| What this task involves |
Please reproduce every entry below without omitting a single line.

*** Opening of Input material ***

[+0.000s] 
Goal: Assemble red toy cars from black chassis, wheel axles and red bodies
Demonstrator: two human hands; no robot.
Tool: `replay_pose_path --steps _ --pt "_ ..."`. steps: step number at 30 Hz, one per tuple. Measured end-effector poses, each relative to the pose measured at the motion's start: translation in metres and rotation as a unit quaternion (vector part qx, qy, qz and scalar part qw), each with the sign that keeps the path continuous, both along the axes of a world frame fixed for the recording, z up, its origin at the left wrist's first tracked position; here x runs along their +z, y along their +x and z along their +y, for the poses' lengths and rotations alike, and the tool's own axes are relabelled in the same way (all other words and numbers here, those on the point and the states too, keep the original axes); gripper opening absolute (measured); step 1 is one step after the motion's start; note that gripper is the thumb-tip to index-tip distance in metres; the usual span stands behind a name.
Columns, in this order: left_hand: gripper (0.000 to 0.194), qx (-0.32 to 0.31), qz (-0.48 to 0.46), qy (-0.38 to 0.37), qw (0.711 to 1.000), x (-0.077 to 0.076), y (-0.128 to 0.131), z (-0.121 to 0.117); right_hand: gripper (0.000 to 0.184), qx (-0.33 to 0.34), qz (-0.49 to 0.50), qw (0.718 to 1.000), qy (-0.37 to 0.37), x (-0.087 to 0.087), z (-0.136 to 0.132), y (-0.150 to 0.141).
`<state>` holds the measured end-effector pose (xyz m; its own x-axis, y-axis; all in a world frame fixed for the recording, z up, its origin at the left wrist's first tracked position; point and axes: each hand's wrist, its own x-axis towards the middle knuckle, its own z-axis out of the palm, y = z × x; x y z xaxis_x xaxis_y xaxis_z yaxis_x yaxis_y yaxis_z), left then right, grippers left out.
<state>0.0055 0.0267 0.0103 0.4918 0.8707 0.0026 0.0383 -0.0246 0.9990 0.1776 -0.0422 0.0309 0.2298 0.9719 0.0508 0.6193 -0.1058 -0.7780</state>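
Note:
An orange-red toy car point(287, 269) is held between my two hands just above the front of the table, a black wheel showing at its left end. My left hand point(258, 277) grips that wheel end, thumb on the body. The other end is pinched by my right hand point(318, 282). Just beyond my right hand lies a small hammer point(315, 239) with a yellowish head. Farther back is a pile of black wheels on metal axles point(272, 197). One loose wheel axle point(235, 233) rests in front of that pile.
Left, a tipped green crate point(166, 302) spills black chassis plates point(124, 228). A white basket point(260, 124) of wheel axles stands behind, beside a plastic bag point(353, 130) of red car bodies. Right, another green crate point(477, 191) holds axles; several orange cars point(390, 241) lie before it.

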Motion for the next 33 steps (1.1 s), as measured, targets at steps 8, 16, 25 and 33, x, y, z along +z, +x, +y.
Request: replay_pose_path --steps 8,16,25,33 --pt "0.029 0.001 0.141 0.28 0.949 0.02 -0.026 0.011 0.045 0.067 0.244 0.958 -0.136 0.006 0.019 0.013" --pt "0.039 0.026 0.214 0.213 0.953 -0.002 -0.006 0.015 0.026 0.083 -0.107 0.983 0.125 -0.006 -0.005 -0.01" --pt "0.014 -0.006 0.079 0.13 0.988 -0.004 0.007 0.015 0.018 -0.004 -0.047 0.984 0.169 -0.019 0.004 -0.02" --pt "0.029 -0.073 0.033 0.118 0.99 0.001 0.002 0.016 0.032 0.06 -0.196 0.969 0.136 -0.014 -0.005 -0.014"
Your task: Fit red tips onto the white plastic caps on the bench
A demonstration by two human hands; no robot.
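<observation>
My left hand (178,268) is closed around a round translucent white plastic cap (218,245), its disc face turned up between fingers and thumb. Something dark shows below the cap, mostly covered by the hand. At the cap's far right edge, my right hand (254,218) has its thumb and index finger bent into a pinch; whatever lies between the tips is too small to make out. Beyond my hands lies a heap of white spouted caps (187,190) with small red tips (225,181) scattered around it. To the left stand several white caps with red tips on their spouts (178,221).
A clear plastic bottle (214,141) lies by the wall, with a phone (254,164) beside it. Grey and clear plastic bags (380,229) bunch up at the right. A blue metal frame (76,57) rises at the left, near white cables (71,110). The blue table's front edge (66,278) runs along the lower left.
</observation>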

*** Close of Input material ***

| Answer area |
[+0.000s] 
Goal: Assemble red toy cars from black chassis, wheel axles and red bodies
Demonstrator: two human hands; no robot.
Tool: `replay_pose_path --steps _ --pt "_ ..."`. steps: step number at 30 Hz, one per tuple. Measured end-effector poses, each relative to the pose measured at the motion's start: translation in metres and rotation as a unit quaternion (vector part qx, qy, qz and scalar part qw), each with the sign that keeps the path continuous, both along the axes of a world frame fixed for the recording, z up, its origin at the left wrist's first tracked position; here x runs along their +z, y along their +x and z along their +y, for the poses' lengths and rotations alike, and the tool's own axes are relabelled in the same way (all other words and numbers here, those on the point and the states too, keep the original axes); gripper opening absolute (measured); step 1 is one step after the motion's start; note that gripper is the thumb-tip to index-tip distance in metres; the usual span stands behind a name.
Columns, in this order: left_hand: gripper (0.000 to 0.194), qx (-0.32 to 0.31), qz (-0.48 to 0.46), qy (-0.38 to 0.37), qw (0.711 to 1.000), x (-0.077 to 0.076), y (-0.128 to 0.131), z (-0.121 to 0.117); right_hand: gripper (0.000 to 0.184), qx (-0.33 to 0.34), qz (-0.49 to 0.50), qw (0.718 to 1.000), qy (-0.37 to 0.37), x (-0.087 to 0.087), z (-0.136 to 0.132), y (-0.150 to 0.141).
`<state>` holds the measured end-effector pose (xyz m; its own x-axis, y-axis; all in a world frame fixed for the recording, z up, its origin at the left wrist's first tracked position; point and axes: each hand's wrist, its own x-axis towards the middle knuckle, its own z-axis out of the palm, y = z × x; x y z xaxis_x xaxis_y xaxis_z yaxis_x yaxis_y yaxis_z), left then right, grippers left out.
<state>0.0055 0.0267 0.0103 0.4918 0.8707 0.0026 0.0383 -0.0246 0.9990 0.1776 -0.0422 0.0309 0.2298 0.9719 0.0508 0.6193 -0.1058 -0.7780</state>
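Note:
An orange-red toy car point(287, 269) is held between my two hands just above the front of the table, a black wheel showing at its left end. My left hand point(258, 277) grips that wheel end, thumb on the body. The other end is pinched by my right hand point(318, 282). Just beyond my right hand lies a small hammer point(315, 239) with a yellowish head. Farther back is a pile of black wheels on metal axles point(272, 197). One loose wheel axle point(235, 233) rests in front of that pile.
Left, a tipped green crate point(166, 302) spills black chassis plates point(124, 228). A white basket point(260, 124) of wheel axles stands behind, beside a plastic bag point(353, 130) of red car bodies. Right, another green crate point(477, 191) holds axles; several orange cars point(390, 241) lie before it.
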
Motion for the next 33 steps (1.1 s), as measured, targets at steps 8, 16, 25 and 33, x, y, z along +z, +x, +y.
Request: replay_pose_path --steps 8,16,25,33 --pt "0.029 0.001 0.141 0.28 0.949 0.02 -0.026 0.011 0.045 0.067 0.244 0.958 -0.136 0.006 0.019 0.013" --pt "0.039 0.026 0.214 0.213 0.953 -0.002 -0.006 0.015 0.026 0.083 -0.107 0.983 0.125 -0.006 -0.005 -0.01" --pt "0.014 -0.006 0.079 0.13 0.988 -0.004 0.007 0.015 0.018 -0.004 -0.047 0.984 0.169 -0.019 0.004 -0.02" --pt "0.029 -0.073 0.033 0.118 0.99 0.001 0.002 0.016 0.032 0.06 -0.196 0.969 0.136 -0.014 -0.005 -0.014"
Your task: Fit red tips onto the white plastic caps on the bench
A demonstration by two human hands; no robot.
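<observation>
My left hand (178,268) is closed around a round translucent white plastic cap (218,245), its disc face turned up between fingers and thumb. Something dark shows below the cap, mostly covered by the hand. At the cap's far right edge, my right hand (254,218) has its thumb and index finger bent into a pinch; whatever lies between the tips is too small to make out. Beyond my hands lies a heap of white spouted caps (187,190) with small red tips (225,181) scattered around it. To the left stand several white caps with red tips on their spouts (178,221).
A clear plastic bottle (214,141) lies by the wall, with a phone (254,164) beside it. Grey and clear plastic bags (380,229) bunch up at the right. A blue metal frame (76,57) rises at the left, near white cables (71,110). The blue table's front edge (66,278) runs along the lower left.
</observation>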

What this exercise required has been given in full.